Problem
From the first line to the last, restate the data word for word.

= = = =

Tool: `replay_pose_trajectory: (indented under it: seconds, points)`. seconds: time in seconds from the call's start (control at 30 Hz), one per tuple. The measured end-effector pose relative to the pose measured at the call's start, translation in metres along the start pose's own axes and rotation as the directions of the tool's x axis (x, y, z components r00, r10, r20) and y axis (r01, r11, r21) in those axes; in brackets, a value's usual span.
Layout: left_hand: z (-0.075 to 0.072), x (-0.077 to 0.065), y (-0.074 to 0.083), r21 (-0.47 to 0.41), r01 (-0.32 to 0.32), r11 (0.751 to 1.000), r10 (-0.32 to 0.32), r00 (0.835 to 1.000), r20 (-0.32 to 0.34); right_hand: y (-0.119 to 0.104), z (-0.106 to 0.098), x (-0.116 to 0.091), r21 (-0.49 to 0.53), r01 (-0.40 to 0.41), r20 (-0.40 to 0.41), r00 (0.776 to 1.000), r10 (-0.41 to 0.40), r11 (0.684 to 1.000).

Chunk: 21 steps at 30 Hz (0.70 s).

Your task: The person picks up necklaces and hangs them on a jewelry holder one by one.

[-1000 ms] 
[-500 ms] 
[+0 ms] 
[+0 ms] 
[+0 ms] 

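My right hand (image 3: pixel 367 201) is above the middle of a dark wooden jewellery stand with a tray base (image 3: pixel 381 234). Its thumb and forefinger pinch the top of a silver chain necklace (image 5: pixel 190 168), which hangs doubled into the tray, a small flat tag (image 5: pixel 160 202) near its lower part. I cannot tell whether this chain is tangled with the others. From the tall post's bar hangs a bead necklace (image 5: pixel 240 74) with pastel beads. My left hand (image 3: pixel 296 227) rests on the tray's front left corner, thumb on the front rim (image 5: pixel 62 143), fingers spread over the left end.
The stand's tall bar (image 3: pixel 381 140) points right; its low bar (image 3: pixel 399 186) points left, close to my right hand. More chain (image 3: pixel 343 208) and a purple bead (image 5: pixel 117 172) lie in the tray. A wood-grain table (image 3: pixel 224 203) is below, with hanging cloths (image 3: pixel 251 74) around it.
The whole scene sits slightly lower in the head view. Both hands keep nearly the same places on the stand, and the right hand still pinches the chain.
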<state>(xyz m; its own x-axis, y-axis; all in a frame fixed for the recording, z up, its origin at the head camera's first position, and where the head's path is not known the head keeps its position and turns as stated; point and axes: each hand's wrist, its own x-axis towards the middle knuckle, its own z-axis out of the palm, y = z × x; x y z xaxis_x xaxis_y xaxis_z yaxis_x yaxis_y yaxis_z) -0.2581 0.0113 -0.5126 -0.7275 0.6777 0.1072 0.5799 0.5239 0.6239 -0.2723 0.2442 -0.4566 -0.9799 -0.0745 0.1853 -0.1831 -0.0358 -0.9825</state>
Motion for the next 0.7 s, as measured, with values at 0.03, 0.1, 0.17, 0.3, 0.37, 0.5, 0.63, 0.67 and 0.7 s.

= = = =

Response area
Tool: `replay_pose_trajectory: (indented under it: seconds, points)`. seconds: time in seconds from the call's start (control at 30 Hz), one per tuple. The measured end-effector pose relative to the pose measured at the call's start, translation in metres along the start pose's own axes and rotation as the directions of the tool's x axis (x, y, z components r00, r10, r20) and y axis (r01, r11, r21) in those axes; in brackets, a value's usual span.
Layout: left_hand: z (-0.075 to 0.072), x (-0.077 to 0.065), y (-0.074 to 0.083), r21 (-0.47 to 0.41), r01 (-0.32 to 0.32), r11 (0.751 to 1.000), r10 (-0.32 to 0.32), r00 (0.835 to 1.000), r20 (-0.32 to 0.34); right_hand: y (-0.119 to 0.104), z (-0.106 to 0.098), x (-0.116 to 0.091), r21 (-0.49 to 0.53), r01 (-0.40 to 0.41), r20 (-0.40 to 0.41), r00 (0.776 to 1.000), r10 (-0.41 to 0.40), r11 (0.684 to 1.000).

Chunk: 21 steps at 30 Hz (0.70 s).

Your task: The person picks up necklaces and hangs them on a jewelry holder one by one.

[-1000 ms] 
[-500 ms] 
[+0 ms] 
[+0 ms] 
[+0 ms] 

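My right hand (image 3: pixel 367 201) is above the middle of a dark wooden jewellery stand with a tray base (image 3: pixel 381 234). Its thumb and forefinger pinch the top of a silver chain necklace (image 5: pixel 190 168), which hangs doubled into the tray, a small flat tag (image 5: pixel 160 202) near its lower part. I cannot tell whether this chain is tangled with the others. From the tall post's bar hangs a bead necklace (image 5: pixel 240 74) with pastel beads. My left hand (image 3: pixel 296 227) rests on the tray's front left corner, thumb on the front rim (image 5: pixel 62 143), fingers spread over the left end.
The stand's tall bar (image 3: pixel 381 140) points right; its low bar (image 3: pixel 399 186) points left, close to my right hand. More chain (image 3: pixel 343 208) and a purple bead (image 5: pixel 117 172) lie in the tray. A wood-grain table (image 3: pixel 224 203) is below, with hanging cloths (image 3: pixel 251 74) around it.
The whole scene sits slightly lower in the head view. Both hands keep nearly the same places on the stand, and the right hand still pinches the chain.
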<state>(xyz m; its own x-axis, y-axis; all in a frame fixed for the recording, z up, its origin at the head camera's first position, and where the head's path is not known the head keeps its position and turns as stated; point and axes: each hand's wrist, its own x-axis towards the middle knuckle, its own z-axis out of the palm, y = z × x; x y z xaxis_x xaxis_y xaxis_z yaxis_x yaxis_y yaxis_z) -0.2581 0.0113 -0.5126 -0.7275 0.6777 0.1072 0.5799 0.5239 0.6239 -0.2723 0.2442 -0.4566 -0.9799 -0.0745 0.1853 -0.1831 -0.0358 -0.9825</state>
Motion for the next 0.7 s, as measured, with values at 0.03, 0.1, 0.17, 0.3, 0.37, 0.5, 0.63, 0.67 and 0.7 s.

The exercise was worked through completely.